Let's start with a question: Is "Famous Blue Raincoat" a song about betraying or about being betrayed?
Common sense tells us that it's about being betrayed. From the beginning, we learn that the song is written in the form of a letter: "I'm writing you now just to see if you're better." The letter's addressed to an old friend who slept with "Jane," either the writer's fiancee or his wife. And if we had any doubts, the letter is signed, "L. Cohen." Case closed. The song's about being betrayed.
But common sense, as we often find, is only the outer layer of the onion. Time to peel it back.
There's this strange thing about having someone sing a letter to you. Namely, you don't know if they're singing a letter that they have written, or a letter that they have received. In other words, we don't know if the person singing is the duped friend who's writing to his betrayer, or the betrayer reading a letter from his duped friend. This is the question that we carry through the entire song: Who is singing? Is this the voice of a depressed cuckold? Is it the lilt of a remorseful traitor?
The song is a mystery, start to finish. And part of the mystery is that we don’t know how to respond. We want to know how to feel, but the song refuses to tell us. Should we feel sympathy and compassion? Resentment and disgust? The song forces us to do the impossible: to experience both of these contradictory emotions at once.
Think of the song as one of those pictures that can be interpreted two different ways. You look at it one way and you see the betrayer. You look at it another and you see the betrayed. Which is it? Both. But the eye can only interpret a picture one way at a time, so you have to constantly shift back and forth from one interpretation to the other: betrayer, betrayed, betrayer, betrayed...
"Famous Blue Raincoat" first appeared on Cohen's third record, Songs of Love and Hate (1971). The song quickly became an all-time Cohen favorite, even though he remained dissatisfied with it. As he told Details in 1993, he "never felt the carpentry was finished." Though we at Shmoop love the mystery of the song, for Cohen "it's too mysterious, too unclear." (Source) It's as if Cohen himself can't deal with the ambiguity of the song, and as if he, too, wants to know whether he's the traitor or the victim.
Even within the letter, the writer seems to be struggling with conflicting emotions of compassion and contempt.
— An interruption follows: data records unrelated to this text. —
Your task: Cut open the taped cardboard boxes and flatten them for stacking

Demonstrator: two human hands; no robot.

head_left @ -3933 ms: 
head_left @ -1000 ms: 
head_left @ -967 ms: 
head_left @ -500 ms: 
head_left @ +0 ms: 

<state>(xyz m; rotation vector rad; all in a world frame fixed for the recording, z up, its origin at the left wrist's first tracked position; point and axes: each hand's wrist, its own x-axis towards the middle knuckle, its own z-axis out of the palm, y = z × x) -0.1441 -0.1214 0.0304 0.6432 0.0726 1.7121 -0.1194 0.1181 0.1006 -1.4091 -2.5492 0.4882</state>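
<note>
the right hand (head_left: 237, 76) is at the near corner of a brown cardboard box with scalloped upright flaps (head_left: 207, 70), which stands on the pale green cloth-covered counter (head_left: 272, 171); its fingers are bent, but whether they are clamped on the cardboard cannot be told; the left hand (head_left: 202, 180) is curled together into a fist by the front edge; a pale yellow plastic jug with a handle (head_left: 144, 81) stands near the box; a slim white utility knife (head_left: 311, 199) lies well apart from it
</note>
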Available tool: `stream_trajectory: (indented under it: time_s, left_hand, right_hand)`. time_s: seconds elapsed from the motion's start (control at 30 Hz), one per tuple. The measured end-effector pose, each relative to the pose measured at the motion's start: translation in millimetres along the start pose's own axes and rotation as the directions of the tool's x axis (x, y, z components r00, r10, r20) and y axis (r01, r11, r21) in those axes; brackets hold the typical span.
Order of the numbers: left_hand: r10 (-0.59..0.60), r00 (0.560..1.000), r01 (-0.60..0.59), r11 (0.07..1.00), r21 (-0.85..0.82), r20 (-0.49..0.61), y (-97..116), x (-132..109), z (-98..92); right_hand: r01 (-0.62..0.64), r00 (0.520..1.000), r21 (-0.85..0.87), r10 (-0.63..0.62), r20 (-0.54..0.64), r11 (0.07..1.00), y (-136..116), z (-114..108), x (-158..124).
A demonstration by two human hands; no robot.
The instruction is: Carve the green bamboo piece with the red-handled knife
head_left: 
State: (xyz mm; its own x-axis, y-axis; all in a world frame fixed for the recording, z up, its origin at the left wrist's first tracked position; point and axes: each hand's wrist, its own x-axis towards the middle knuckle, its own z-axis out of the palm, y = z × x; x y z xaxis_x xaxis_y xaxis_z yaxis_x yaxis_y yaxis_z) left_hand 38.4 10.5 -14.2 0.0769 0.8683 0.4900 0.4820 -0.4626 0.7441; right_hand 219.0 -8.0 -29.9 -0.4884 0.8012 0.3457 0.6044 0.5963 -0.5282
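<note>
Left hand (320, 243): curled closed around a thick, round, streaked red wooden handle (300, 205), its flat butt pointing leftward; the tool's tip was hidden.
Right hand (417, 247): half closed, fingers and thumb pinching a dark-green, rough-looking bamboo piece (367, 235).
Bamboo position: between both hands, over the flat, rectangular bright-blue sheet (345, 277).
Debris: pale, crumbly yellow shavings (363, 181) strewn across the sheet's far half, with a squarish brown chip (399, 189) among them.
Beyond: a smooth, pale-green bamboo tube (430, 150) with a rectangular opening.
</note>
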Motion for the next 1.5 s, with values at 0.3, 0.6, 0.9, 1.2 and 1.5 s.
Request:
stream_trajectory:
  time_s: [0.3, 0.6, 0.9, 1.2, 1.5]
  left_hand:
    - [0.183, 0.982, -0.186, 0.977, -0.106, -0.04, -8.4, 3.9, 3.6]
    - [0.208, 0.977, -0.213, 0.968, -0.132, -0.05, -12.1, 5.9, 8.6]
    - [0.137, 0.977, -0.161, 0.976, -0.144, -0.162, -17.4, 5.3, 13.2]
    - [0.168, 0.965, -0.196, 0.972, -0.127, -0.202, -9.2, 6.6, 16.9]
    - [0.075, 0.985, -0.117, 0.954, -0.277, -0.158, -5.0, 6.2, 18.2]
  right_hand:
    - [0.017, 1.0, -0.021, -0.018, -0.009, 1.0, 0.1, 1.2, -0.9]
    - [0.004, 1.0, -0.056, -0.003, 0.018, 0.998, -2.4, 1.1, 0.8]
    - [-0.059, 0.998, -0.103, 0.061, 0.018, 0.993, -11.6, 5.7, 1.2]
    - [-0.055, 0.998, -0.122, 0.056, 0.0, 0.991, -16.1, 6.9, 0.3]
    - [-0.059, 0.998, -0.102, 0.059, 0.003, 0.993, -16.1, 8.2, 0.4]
At first, he offers only a half-hearted effort at reconciliation: "I guess that I miss you, I guess I forgive you." But he eventually admits that the friend was able to make Jane happier than he ever could: "Yes, and thanks, for the trouble you took from her eyes." The letter, like the song, doesn't exactly come to a resolution, but we get the sense that the writer has at least started to work through his emotions related to the betrayal. In other words, where the letter ends is where forgiveness begins.
In the background, there are a number of allusions to the betrayer's past and current struggles, particularly with drug abuse. Initially, the writer says he's checking "to see if [his friend's] better," though we don't know (or ever really learn) what was wrong with him in the first place. A few lines later, we hear that the writer's friend is "building a house in the desert," and that "he's living for nothing now." Both lines paint an image of an isolated and lonely man.
Later in the song, the writer mentions that the last time he saw his friend, he "looked so much older," and that he came back from the train station without "Lili Marlene" (an obscure reference to a World War II song about a faithful fiancee waiting for her man to return from battle). It seems that the betrayer, a ladies' man, eventually resigned himself to being one lady's man, and that now even that one has abandoned him.
With regard to drug use in particular, the writer mentions in the chorus that the night Jane slept with his friend, she came back and said that he'd promised to "go clear." In his letter, the writer, whether out of spite or curiosity or concern, asks, "Did you ever go clear?" The same line ends the song, and we're left wondering, like the writer, whether or not his friend is okay.
While being interviewed on the BBC in 1994, Cohen was asked about the circumstances that led to the song. He said:
I always felt that there was an invisible male seducing the woman I was with, now whether this one was incarnate or merely imaginary I don't remember. I've always had the sense that either I've been that figure in relation to another couple or there'd been a figure like that in relation to my marriage. I don't quite remember but I did have this feeling that there was always a third party, sometimes me, sometimes another man, sometimes another woman. (Source)
What's so interesting about this quote is that it captures the strange free-floating sympathies in the song itself: the ambiguity between betrayer and betrayed. The last line of the song would seem to solve the mystery. The letter is signed, "Sincerely, L. Cohen." It's easy to presume that the signature confirms that we're hearing the voice of the betrayed. Yet what we learn from Cohen's comment to the BBC is that he has combined several different love triangles in which he was involved (in different roles) so as to blur the line between betrayer and betrayed. It's almost as if Cohen himself plays both roles within the song, as though he's singing a letter that he has both written and received. In other words, as if he has written a letter to himself.
We return, then, to our questions: Is "Famous Blue Raincoat" a song about betraying or about being betrayed? Who is singing in this song?
What we find is that the signature—"L. Cohen"—is not the solution to our mystery, but a deepening of it. We learn who is singing, but now we're left with the much more perplexing question: "Who is Leonard Cohen?"